Exercise aim: Go through the entries below and tally the lines containing the string "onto"; report only the tally.

Information provided:
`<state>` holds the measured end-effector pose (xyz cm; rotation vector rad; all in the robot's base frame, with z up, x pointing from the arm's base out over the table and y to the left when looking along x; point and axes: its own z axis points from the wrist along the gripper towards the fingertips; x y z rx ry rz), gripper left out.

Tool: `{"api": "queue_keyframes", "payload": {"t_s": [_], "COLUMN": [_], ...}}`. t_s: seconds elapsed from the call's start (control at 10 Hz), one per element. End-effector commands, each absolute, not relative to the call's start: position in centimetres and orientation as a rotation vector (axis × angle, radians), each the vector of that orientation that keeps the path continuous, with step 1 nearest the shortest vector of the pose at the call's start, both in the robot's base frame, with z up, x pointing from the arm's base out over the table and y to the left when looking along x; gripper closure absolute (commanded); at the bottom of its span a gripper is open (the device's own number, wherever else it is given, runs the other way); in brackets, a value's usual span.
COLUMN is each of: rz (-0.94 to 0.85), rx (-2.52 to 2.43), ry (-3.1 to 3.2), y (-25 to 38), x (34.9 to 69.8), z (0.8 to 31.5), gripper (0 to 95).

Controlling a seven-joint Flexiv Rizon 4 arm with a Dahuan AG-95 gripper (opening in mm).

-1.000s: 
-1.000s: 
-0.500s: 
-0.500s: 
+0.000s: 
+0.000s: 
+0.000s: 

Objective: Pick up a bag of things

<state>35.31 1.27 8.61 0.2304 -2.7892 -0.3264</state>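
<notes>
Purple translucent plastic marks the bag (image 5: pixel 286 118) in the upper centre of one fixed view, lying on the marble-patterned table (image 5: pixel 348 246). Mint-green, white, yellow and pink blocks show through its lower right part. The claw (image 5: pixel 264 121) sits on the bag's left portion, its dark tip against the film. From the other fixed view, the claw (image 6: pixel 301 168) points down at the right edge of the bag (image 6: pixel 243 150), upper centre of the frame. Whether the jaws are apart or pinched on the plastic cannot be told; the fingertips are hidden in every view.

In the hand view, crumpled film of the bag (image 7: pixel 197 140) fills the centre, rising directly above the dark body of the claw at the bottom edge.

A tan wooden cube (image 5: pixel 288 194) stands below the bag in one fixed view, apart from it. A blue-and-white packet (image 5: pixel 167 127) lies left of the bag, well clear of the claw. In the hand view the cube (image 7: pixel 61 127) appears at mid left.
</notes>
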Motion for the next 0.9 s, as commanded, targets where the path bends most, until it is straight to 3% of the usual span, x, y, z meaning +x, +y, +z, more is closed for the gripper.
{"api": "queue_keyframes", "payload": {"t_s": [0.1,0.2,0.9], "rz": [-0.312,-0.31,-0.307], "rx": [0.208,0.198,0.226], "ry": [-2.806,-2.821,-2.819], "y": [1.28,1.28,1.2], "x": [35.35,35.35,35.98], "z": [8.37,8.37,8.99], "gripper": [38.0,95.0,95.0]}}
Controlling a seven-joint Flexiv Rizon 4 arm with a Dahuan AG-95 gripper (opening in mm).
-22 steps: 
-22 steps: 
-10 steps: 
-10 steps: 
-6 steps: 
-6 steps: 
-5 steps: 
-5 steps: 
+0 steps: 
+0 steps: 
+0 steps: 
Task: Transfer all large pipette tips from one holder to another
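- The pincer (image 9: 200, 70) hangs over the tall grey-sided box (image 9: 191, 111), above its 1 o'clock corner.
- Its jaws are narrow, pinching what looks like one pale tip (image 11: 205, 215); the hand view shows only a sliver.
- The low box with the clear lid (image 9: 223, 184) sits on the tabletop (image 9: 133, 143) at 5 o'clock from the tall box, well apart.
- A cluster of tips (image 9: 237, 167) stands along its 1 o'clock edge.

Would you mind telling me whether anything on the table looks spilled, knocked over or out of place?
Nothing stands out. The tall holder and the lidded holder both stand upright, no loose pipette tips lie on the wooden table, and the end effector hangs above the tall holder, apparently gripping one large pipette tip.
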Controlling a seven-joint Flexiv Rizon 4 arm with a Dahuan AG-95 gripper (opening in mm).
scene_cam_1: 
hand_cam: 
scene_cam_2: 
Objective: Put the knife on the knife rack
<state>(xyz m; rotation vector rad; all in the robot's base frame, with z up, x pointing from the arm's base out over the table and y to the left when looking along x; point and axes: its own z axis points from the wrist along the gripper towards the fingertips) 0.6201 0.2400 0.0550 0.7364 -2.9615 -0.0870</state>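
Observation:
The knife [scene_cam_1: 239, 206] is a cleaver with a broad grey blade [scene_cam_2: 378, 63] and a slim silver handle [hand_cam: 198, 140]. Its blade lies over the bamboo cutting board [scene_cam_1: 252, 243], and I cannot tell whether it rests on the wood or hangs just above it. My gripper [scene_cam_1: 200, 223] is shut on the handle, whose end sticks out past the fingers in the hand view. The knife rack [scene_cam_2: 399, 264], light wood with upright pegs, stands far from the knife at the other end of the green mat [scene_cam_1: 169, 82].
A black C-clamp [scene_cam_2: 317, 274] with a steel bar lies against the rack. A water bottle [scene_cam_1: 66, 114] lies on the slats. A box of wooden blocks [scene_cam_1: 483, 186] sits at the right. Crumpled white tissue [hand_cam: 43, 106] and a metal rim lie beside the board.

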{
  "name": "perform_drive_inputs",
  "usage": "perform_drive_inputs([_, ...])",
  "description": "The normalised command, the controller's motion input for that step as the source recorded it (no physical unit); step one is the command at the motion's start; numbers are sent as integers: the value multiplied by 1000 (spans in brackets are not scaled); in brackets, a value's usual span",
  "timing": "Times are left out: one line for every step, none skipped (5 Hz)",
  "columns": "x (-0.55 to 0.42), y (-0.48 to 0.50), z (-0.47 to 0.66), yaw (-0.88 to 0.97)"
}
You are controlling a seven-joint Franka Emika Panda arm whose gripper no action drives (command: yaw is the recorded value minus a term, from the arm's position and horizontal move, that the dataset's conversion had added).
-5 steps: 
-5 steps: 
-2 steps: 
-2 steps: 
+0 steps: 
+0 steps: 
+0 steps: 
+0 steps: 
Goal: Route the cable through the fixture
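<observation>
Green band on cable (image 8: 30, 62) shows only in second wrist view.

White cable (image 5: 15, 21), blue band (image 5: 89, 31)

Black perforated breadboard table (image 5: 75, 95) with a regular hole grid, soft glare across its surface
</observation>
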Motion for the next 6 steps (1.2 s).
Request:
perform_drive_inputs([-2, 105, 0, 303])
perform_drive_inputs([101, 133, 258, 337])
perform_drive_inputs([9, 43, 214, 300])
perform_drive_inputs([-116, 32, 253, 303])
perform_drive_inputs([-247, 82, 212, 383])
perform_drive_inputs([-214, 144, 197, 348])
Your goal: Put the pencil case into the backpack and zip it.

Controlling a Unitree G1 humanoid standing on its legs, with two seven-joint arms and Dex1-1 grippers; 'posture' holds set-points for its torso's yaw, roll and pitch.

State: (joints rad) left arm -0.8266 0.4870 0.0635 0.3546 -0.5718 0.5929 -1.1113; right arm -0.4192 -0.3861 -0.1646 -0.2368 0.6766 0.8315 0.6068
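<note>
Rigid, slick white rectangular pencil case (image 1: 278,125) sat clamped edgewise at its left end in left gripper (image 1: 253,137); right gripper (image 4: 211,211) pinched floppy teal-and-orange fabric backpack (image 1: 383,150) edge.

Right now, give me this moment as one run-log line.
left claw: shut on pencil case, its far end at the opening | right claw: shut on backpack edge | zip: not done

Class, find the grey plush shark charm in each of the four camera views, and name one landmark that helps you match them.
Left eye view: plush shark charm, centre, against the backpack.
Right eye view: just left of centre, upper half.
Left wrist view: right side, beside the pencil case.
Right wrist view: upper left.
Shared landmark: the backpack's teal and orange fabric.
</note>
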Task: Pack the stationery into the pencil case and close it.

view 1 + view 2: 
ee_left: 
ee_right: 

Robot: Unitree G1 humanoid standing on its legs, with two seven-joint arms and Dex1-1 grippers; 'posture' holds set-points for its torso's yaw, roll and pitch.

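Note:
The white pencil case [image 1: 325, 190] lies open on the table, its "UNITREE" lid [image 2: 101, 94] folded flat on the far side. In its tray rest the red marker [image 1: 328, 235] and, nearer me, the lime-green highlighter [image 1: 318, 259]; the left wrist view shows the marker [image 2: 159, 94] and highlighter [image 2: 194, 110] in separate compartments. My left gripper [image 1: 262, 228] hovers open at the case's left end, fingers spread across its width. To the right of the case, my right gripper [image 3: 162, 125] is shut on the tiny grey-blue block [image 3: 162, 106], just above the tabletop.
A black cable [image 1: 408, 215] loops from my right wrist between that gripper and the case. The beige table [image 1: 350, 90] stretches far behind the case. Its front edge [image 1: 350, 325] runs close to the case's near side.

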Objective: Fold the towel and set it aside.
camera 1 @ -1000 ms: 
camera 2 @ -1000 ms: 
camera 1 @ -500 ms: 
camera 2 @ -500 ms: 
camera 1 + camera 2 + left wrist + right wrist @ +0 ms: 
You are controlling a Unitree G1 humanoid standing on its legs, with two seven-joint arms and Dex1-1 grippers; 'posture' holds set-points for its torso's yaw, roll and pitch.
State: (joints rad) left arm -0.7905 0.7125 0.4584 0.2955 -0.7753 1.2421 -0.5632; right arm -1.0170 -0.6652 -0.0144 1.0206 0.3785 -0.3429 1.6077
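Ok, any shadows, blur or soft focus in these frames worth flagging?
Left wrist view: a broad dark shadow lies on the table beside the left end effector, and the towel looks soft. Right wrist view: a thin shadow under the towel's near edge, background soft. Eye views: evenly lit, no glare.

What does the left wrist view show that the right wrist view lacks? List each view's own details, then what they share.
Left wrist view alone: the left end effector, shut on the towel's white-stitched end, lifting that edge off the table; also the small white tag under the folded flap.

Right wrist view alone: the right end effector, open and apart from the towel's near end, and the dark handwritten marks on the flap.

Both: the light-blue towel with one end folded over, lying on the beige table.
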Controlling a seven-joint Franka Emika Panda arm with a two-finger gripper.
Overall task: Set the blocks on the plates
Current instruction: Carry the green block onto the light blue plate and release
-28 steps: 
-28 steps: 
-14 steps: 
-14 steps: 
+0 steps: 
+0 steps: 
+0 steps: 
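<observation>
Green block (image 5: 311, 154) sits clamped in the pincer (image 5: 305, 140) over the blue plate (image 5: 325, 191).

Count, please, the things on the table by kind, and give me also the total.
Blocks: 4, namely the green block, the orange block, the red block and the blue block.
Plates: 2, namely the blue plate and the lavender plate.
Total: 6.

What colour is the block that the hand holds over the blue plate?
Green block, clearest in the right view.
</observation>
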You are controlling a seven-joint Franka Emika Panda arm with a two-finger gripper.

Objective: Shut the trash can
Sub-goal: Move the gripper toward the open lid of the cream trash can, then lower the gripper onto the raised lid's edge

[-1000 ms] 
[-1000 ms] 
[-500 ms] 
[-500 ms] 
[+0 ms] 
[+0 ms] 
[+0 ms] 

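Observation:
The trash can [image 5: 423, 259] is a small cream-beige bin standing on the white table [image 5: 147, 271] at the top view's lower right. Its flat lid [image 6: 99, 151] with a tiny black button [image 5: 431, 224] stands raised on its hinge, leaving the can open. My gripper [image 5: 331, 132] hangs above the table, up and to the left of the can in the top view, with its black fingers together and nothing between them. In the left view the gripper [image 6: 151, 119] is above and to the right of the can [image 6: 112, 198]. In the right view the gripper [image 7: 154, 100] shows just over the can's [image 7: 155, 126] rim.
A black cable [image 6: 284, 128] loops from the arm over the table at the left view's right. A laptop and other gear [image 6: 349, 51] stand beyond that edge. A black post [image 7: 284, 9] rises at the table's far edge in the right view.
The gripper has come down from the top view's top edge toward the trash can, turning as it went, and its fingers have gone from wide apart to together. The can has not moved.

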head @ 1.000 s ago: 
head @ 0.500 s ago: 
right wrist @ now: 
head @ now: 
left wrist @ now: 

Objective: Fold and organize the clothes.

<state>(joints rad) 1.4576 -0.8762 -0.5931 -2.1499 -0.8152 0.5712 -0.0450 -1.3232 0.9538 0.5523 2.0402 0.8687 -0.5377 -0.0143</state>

Output of the task: 2